One thing that naturally comes along with moving to an Alaskan island is being asked a thousand questions. They range from the traditional ones about the weather and culture to somewhat rude ones, such as “What do you even do up there?” or “How big is your igloo?” True, there are some things that Dear Hubby and I have had to sacrifice for our lives here, but they are well worth what we get in return. I hope that this post clears up all the confusion.
People automatically assume that because we’re talking about Alaska that the entire state is one giant blizzard. True, there are areas on the interior of the state that reach mega negative number temps, but that is not the case on our island. Right now, at the end of August, it averages about 50 degrees on a daily basis. In the dead of winter, the temperatures range between 10 and 25 degrees, and might drop even more after the norther ice pack shows up. We do not get a lot of snow, but the winds get quite lively at times, usually between 10-25 mph. A few times last year, the winds got up to 100 miles an hour.
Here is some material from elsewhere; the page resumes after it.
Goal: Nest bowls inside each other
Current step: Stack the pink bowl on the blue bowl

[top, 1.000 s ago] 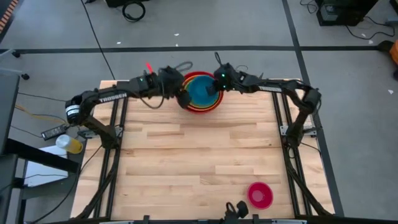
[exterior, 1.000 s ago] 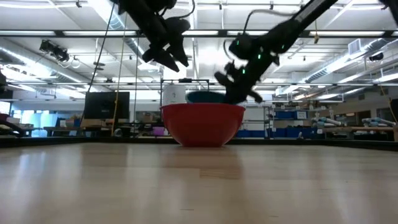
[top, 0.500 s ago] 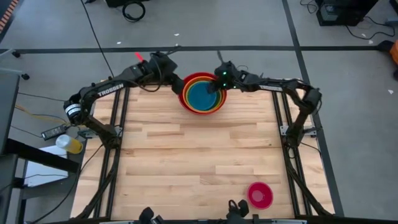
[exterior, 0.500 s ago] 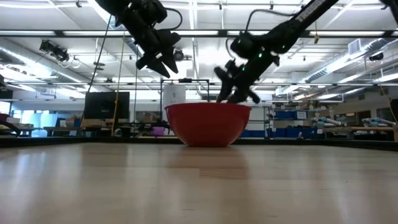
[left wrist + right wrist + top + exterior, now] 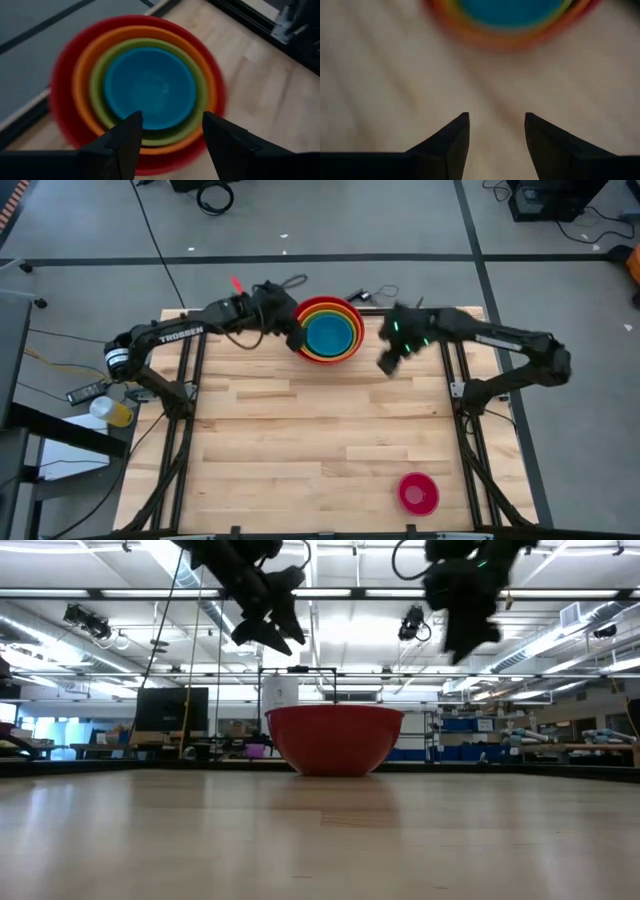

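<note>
A nest of bowls stands at the table's far edge: the red bowl (image 5: 329,330) holds the orange, the lime green and the blue bowl (image 5: 331,333) on its base. In the left wrist view the blue bowl (image 5: 150,87) sits innermost. The magenta pink bowl (image 5: 418,493) stands alone near the table's front right. My left gripper (image 5: 297,338) hovers open above the nest's left rim (image 5: 270,635). My right gripper (image 5: 388,364) hangs open above bare wood to the right of the nest (image 5: 495,131).
The wooden tabletop (image 5: 320,440) stretches bare between the nest and the pink bowl. A yellow object (image 5: 113,412) lies off the table's left edge. Cables lie on the floor beyond the far edge.
My right gripper has opened, let go of the blue bowl inside the nest, then risen and swung away toward the table's right and near side. The blue bowl, tilted a second ago, now sits level in the green one. My left gripper swung out and back.
</note>
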Available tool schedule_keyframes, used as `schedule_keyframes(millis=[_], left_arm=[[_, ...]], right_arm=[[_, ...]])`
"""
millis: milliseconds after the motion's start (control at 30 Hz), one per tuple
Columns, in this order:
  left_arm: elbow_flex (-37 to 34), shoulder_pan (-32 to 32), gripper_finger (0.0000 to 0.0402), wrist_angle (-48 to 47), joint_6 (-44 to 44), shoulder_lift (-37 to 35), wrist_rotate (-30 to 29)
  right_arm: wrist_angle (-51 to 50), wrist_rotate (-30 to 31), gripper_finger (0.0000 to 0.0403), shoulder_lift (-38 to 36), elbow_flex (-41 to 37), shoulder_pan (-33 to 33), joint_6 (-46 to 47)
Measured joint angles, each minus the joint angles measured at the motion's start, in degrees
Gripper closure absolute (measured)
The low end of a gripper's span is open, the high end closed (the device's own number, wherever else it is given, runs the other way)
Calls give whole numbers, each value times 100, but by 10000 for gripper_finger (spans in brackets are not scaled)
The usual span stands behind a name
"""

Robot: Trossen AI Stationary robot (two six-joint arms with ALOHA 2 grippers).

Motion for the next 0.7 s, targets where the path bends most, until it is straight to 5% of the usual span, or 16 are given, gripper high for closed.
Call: schedule_keyframes(millis=[167, 400, 567, 700], left_arm=[[0, -795, 193, 1, -486, 2, -451], [-4, -1958, 193, 46, -1253, 112, -1112], [-4, -2432, 193, 126, -1601, 342, -1288], [-4, -2602, 193, 156, -1880, 564, -1295]], right_arm=[[-523, -169, 210, -679, -743, 1696, 955], [747, -304, 210, -1332, -2006, 4376, 2883], [1680, 247, 210, -1061, -2594, 5741, 3429], [1920, 420, 210, -547, -2753, 6179, 3643]])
But what might be left to be desired about the weather, we have charm.
I’ve made mention in the past about what it’s like getting food from it’s source to my mouth. First, there are no restaurants here. Everything is homemade or cooked at home. You can definitely buy and be satisfied by what is offered at the A.C. store on the island, but there is a price to pay for it. 1/2 gallon of milk costs $7.00 and the fresh fruits and vegetables are not always available. We do have a bypass shopping system that Dear Hubby and I utilize as much as possible; buying items in bulk and it comes every other week. Again this doesn’t provide all the necessities or wants, but it sure does help. A final option is having food shipped. Depending on what it is and its availability from local retailers in Anchorage, we may buy from the following sources: Amazon.com, Fred Meyer, or Target. Most of the time, an email home will secure a care package pretty easily =)
So sure, fresh strawberries and Almond Breeze milk isn’t in my kitchen here, we have picturesque views that fill me up instead.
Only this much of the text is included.